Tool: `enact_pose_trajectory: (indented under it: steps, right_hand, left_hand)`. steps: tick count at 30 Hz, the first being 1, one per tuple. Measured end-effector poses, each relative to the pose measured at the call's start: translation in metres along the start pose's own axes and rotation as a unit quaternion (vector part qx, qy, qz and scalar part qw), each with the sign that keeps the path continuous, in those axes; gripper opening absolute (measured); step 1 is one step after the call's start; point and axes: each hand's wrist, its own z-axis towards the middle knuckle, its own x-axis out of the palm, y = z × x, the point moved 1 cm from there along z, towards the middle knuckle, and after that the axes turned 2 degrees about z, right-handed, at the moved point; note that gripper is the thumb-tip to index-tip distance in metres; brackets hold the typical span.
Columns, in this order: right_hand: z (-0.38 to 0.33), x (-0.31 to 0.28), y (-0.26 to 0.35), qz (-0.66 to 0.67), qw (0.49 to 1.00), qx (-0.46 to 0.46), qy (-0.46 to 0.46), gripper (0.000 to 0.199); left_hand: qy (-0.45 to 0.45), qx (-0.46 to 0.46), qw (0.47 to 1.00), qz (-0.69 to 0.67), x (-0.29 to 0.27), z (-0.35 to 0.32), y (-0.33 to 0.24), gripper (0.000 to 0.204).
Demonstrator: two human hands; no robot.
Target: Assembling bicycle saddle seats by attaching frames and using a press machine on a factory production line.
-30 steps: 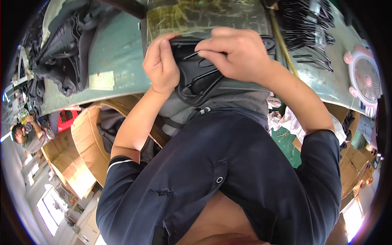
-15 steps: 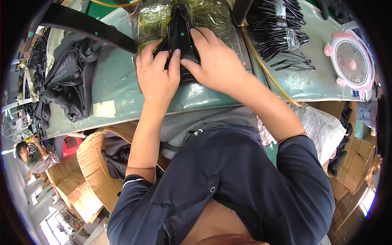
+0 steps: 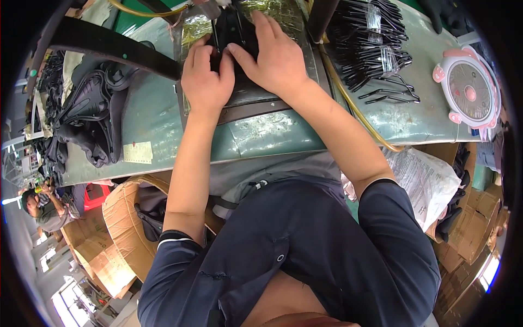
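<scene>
A black bicycle saddle part [image 3: 231, 31] lies on a dark plate [image 3: 256, 110] toward the far edge of the picture. My left hand [image 3: 207, 82] grips its left side with the fingers bent. Along its right side rests my right hand [image 3: 279, 61], fingers stretched forward and thumb pointing inward. The two thumbs come close together at the part's near end. Crinkled yellowish film [image 3: 195, 30] covers part of the plate. A metal cylinder [image 3: 207, 8] sits just above the part, whose far end is cut off by the picture's edge.
Black saddle shells [image 3: 90, 103] are piled on the green table [image 3: 163, 122] at left. Taped bundles of bent black rods [image 3: 370, 41] and a pink-white fan [image 3: 468, 87] stand right. Dark bars [image 3: 109, 43] and a yellow hose [image 3: 348, 98] flank the plate. Cardboard [image 3: 128, 218] stands below.
Both hands have moved farther away from me with the saddle part, uncovering the plate's near edge. The metal cylinder now shows above it.
</scene>
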Motion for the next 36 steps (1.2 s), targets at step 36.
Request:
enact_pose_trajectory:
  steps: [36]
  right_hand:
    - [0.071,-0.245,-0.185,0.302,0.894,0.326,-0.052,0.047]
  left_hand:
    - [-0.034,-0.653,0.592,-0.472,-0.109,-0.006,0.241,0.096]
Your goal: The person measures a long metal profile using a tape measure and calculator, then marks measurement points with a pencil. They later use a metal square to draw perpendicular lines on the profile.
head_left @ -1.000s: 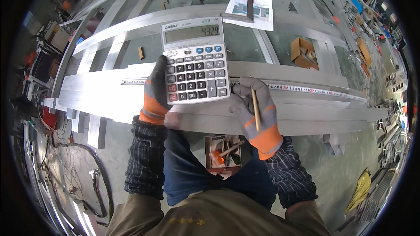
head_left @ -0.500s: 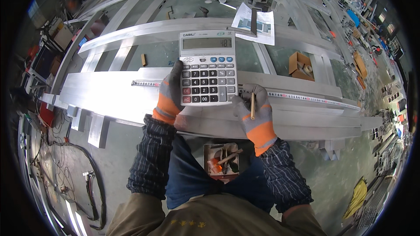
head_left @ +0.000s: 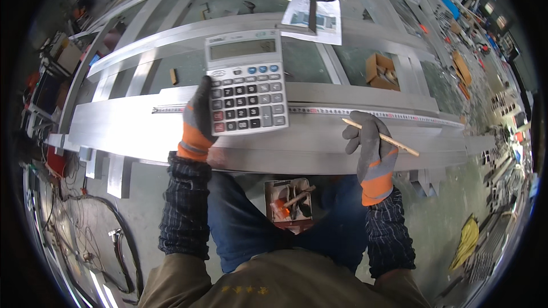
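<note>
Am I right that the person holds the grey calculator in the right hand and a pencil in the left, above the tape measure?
Not quite: the hands are swapped. The head view shows the calculator in the left hand and the pencil in the right hand, above the tape measure.

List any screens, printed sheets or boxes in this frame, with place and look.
Calculator: in the left hand, grey, greenish display strip on top.
Printed sheets: far side of the frame, white, under a dark bar.
Cardboard box: right of calculator, brown, open.
</note>
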`<state>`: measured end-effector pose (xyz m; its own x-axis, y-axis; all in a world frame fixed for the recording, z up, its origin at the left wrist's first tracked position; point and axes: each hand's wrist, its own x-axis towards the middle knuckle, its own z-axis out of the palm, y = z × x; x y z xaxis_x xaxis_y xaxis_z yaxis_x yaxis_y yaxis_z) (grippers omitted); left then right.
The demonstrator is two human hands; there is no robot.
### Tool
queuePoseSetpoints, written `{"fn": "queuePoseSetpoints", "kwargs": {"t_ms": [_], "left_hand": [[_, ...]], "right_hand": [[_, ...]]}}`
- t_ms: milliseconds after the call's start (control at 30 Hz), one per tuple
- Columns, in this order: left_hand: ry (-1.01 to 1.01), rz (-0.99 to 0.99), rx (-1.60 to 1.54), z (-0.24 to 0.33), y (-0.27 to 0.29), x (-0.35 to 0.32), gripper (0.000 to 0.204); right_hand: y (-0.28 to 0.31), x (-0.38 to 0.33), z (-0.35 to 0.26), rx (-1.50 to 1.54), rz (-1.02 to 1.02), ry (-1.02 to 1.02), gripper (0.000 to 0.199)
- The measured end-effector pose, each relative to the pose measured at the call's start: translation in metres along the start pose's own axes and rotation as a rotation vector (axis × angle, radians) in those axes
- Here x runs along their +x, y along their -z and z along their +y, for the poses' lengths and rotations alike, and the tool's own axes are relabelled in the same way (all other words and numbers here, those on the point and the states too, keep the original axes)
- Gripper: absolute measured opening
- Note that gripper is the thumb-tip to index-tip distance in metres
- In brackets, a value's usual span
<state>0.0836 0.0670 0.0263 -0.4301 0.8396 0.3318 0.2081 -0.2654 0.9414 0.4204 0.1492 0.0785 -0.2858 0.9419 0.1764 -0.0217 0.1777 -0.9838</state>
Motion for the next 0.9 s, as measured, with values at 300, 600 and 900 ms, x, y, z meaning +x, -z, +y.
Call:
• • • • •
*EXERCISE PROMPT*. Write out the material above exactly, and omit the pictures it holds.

*THE COMPLETED TASK*.
Tool: `enact_pose_trajectory: (indented under it: steps, right_hand, left_hand)`. steps: tick count at 30 Hz, the first being 1, one per tuple. Measured end-effector poses, each relative to the pose measured at the call's start: translation in metres along the start pose's own axes and rotation as a unit quaternion (vector part qx, qy, qz and scalar part qw), each with the sign that keeps the path continuous, in those axes; gripper opening absolute (measured); step 1 is one step after the call's start; point and axes: each hand's wrist, its own z-axis towards the middle knuckle, its own x-axis out of the palm, y = z × x, the point moved 1 cm from there along z, towards the middle knuckle, and after that the axes turned 2 degrees about z, right-handed, at the moved point; note that gripper is the thumb-tip to index-tip distance in metres; brackets hold the typical span.
Columns, in this order: right_hand: z (-0.38 to 0.33), x (-0.31 to 0.28), y (-0.26 to 0.35), qz (-0.66 to 0.67), qw (0.49 to 1.00), qx (-0.46 to 0.46), qy (-0.46 to 0.46), gripper (0.000 to 0.199); left_hand: qy (-0.45 to 0.45), qx (-0.46 to 0.46), qw (0.47 to 1.00), qz (-0.69 to 0.67), x (-0.29 to 0.27), z (-0.35 to 0.32), y (-0.33 to 0.24), gripper (0.000 to 0.204).
Demonstrator: two human hands; no robot.
Target: Assembling bicycle saddle seats by attaching frames and using a press machine on a factory production line.
-30 steps: 
-15 steps: 
+0 steps: 
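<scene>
A black bicycle saddle part [image 3: 231, 31] lies on a dark plate [image 3: 256, 110] toward the far edge of the picture. My left hand [image 3: 207, 82] grips its left side with the fingers bent. Along its right side rests my right hand [image 3: 279, 61], fingers stretched forward and thumb pointing inward. The two thumbs come close together at the part's near end. Crinkled yellowish film [image 3: 195, 30] covers part of the plate. A metal cylinder [image 3: 207, 8] sits just above the part, whose far end is cut off by the picture's edge.
Black saddle shells [image 3: 90, 103] are piled on the green table [image 3: 163, 122] at left. Taped bundles of bent black rods [image 3: 370, 41] and a pink-white fan [image 3: 468, 87] stand right. Dark bars [image 3: 109, 43] and a yellow hose [image 3: 348, 98] flank the plate. Cardboard [image 3: 128, 218] stands below.
Both hands have moved farther away from me with the saddle part, uncovering the plate's near edge. The metal cylinder now shows above it.
</scene>
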Motion for the next 36 steps (1.2 s), targets at step 36.
Request:
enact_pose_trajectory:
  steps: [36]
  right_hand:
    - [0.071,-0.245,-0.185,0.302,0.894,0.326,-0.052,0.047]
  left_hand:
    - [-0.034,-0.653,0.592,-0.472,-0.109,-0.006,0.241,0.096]
Your goal: The person measures a long metal profile using a tape measure and calculator, then marks measurement points with a pencil. They later use a metal square to draw perpendicular lines on the profile.
head_left @ -1.000s: 
head_left @ -0.500s: 
head_left @ +0.000s: 
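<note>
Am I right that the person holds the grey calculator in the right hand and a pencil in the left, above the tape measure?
Not quite: the hands are swapped. The head view shows the calculator in the left hand and the pencil in the right hand, above the tape measure.

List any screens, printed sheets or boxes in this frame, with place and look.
Calculator: in the left hand, grey, greenish display strip on top.
Printed sheets: far side of the frame, white, under a dark bar.
Cardboard box: right of calculator, brown, open.
</note>
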`<state>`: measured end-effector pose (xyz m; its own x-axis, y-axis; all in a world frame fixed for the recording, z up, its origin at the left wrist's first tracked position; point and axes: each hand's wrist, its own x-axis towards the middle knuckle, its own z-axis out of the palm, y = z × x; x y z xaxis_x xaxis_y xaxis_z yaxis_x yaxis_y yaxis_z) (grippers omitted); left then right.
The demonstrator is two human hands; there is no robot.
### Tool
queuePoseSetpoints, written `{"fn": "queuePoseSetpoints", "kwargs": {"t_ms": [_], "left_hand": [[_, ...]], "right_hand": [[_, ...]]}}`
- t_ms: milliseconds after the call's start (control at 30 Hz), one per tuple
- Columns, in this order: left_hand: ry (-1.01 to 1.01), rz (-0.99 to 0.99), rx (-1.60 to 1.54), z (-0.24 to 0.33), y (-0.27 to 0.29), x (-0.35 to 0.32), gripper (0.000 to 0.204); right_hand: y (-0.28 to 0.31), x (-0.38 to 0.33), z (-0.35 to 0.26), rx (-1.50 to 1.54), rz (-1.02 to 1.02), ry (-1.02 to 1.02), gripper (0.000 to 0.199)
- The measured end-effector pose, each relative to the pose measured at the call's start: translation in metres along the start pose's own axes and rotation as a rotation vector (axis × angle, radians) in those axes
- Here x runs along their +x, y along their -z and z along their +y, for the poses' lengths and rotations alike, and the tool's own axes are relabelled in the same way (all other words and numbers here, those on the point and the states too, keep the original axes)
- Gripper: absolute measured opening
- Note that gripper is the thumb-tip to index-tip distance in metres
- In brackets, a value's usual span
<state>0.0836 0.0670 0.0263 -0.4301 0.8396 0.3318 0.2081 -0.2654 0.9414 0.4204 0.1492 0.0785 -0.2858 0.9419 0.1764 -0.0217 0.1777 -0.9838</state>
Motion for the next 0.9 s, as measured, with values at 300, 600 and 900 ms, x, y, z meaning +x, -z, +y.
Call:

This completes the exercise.